À Sète et dans les zones portuaires voisines, le réflexe conseillé en cas d’évacuation tsunami est de gagner immédiatement les points hauts identifiés ou les étages supérieurs des bâtiments solides, sans attendre d’alerte officielle.
Une alerte tsunami déclenchée par un séisme fort en Méditerranée pourrait atteindre le littoral héraultais en quelques dizaines de minutes, soulignant l’importance de repérer les zones refuges d’avance.

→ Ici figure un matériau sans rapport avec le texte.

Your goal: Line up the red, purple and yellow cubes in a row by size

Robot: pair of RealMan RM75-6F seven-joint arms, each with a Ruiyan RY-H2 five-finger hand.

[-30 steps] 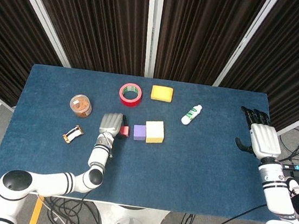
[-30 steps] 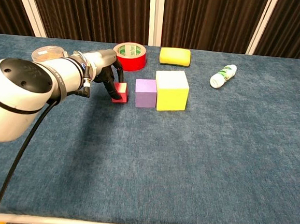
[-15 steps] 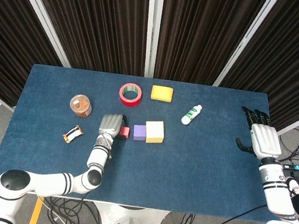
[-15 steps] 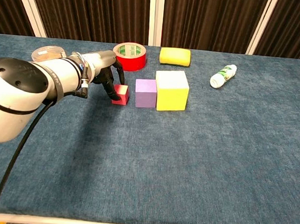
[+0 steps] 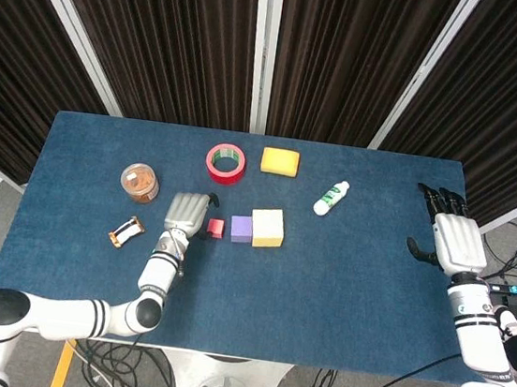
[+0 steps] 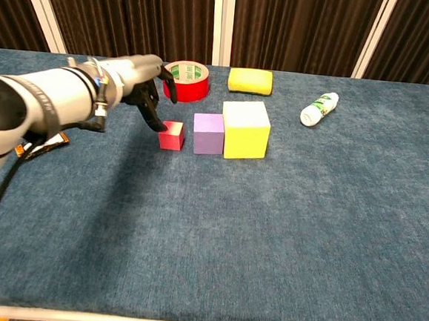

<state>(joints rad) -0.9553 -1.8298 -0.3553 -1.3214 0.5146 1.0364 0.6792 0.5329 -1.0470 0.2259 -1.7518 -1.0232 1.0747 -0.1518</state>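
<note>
- The red cube (image 6: 171,135), purple cube (image 6: 208,132) and yellow cube (image 6: 244,129) stand in a row mid-counter (image 6: 268,232), smallest at the left.
- Left hand (image 6: 150,87) hangs beside the red cube, fingers loose, holding nothing.
- Right hand (image 5: 452,240) lies spread and empty, well apart.
- They look light and rigid — likely foam; pinch opposite flat faces.

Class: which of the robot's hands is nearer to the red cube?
Left. The left hand hovers right beside the red cube, on its left; the right hand is open at the table's far right edge.
</note>
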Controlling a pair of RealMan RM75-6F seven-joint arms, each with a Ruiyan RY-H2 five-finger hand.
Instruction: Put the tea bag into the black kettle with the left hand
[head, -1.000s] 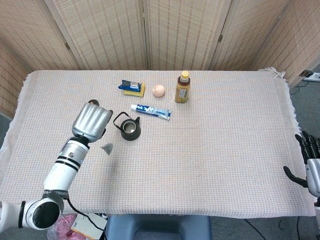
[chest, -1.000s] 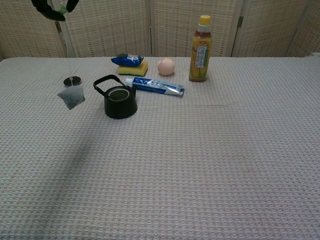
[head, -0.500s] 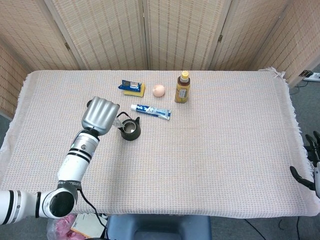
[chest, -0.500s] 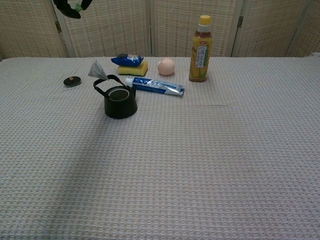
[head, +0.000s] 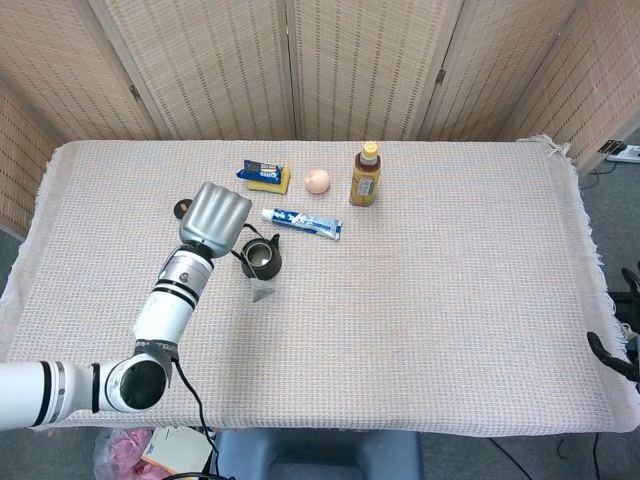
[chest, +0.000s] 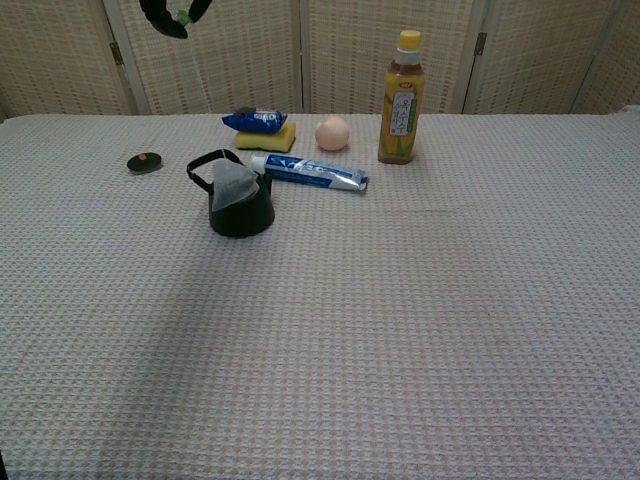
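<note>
At the far left, one small round black lid (chest: 145, 161) is lying flat on the woven cream tablecloth (head: 430, 290), well apart from everything else. Next to the right, the robot's silver left hand (head: 214, 216) is hovering high above the table. In the chest view only its dark fingertips (chest: 172, 18) are showing at the top edge, pinching a small green tag, so the hand is holding the tea bag by its string. The one grey, pyramid-shaped tea bag (chest: 235, 183) is hanging in the air just in front of the single black kettle with its arched handle (chest: 240, 207), level with the kettle's open mouth and not yet inside it. In the head view the bag (head: 264, 290) is appearing just below the kettle (head: 261, 259).

Behind the kettle, one blue packet is sitting on one yellow sponge (chest: 264, 133). One blue and white toothpaste tube (chest: 307, 172) is lying on its side just right of the kettle. One pale pink egg-shaped ball (chest: 332, 133) is sitting behind the tube. One yellow-capped bottle of amber drink (chest: 398, 100) is standing upright to the right of that.

At the far right edge of the head view, only dark fingers of the right hand (head: 612, 355) are peeking in beyond the table; its state cannot be told.
</note>
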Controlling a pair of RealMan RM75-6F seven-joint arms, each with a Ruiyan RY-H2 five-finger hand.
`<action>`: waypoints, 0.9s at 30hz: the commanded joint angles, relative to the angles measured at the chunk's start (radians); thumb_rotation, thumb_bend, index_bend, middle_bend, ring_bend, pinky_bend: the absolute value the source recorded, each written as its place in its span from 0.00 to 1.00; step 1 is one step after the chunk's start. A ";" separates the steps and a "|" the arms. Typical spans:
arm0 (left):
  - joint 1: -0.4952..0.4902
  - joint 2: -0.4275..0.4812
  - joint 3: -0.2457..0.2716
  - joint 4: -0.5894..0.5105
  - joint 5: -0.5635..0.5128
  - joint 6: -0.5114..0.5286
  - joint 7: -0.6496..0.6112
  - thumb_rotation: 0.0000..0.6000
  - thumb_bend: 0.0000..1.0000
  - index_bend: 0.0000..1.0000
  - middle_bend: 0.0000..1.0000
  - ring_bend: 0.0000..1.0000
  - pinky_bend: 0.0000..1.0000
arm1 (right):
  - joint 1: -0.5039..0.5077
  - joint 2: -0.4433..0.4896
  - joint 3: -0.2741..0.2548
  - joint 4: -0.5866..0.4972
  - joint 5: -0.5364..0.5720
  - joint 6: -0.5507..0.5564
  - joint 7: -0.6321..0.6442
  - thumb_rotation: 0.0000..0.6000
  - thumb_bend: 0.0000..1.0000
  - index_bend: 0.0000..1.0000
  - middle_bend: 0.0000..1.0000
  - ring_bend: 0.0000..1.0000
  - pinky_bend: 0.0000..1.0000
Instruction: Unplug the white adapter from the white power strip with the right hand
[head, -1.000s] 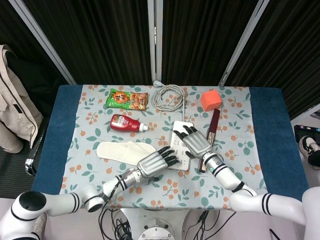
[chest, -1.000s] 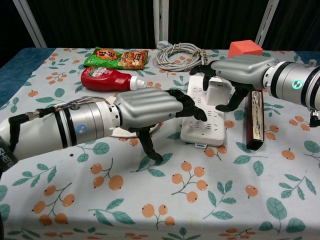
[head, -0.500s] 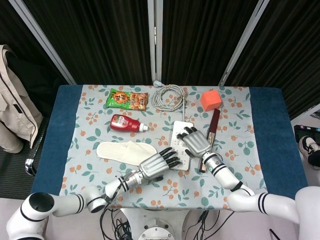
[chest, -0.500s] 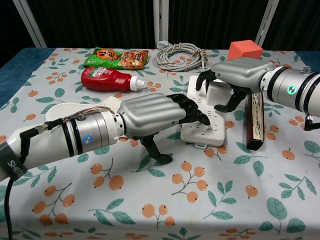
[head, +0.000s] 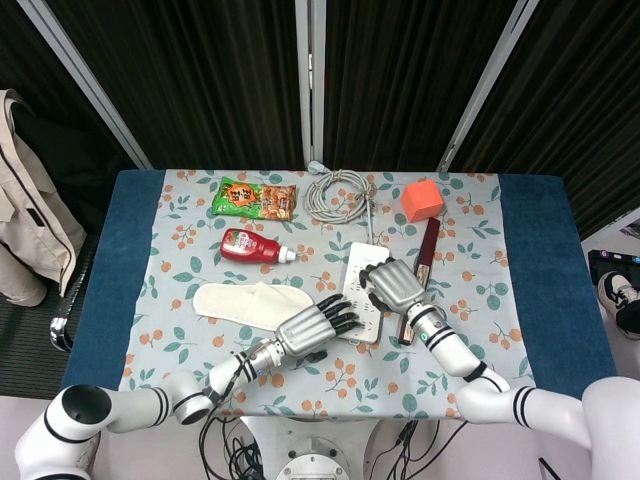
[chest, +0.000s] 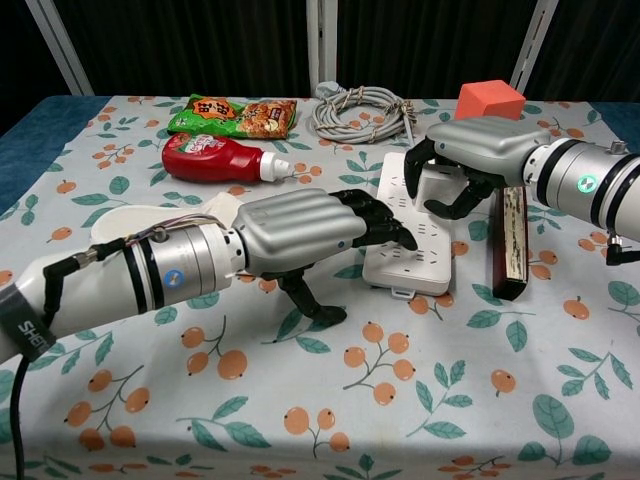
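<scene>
The white power strip (head: 357, 262) (chest: 410, 265) lies flat in the middle of the flowered cloth. The white adapter (chest: 441, 186) stands on its far half. My right hand (head: 395, 285) (chest: 478, 150) is over it, and its dark fingers grip the adapter from both sides. In the head view the hand hides most of the adapter. I cannot tell whether the plug is still seated. My left hand (head: 312, 329) (chest: 300, 228) reaches in from the left, its stretched fingertips pressing on the strip's near half.
A dark red bar (head: 427, 255) (chest: 510, 245) lies just right of the strip. Behind are an orange block (head: 423, 200) (chest: 490, 98), a coiled grey cable (head: 338, 193) (chest: 360, 112), a green snack bag (head: 255, 199) and a ketchup bottle (head: 255, 247) (chest: 215, 158). A white cloth (head: 245, 304) lies at the left.
My right hand's fingers have curled from spread above the adapter to closed around it. The left hand has stayed pressed on the strip.
</scene>
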 joint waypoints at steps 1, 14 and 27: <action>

Sur le littoral de l’Hérault, la possibilité théorique d’un tsunami existe, car la Méditerranée reste une mer active sismiquement, même si les aléas sont rares et de faible amplitude comparés à d’autres zones du globe.
L’amplitude du tsunami généré augmente avec la magnitude du séisme. A partir d’une magnitude 8, le séisme peut générer un tsunami potentiellement dévastateur au niveau d’une mer ou d’un bassin océanique.
Les outils de prévision, modélisation du risque et remontée d’alerte sont intégrés aux processus de gestion du risque en Occitanie, impliquant notamment la préfecture de l’Hérault en liaison avec le CNRS et les services de sécurité civile.
Des campagnes de sensibilisation autour du risque tsunami sont mises en place dans certaines municipalités du littoral héraultais, pour informer clairement sur les signaux naturels annonciateurs comme le retrait brutal de la mer.
Le littoral de l’Arc Méditerranéen peut être confronté à des tsunamis provoqués par des séismes majeurs survenus au large des côtes françaises, italiennes et du Maghreb. Les plages, les ports et les zones urbanisées les plus proches de la mer peuvent alors être impactés.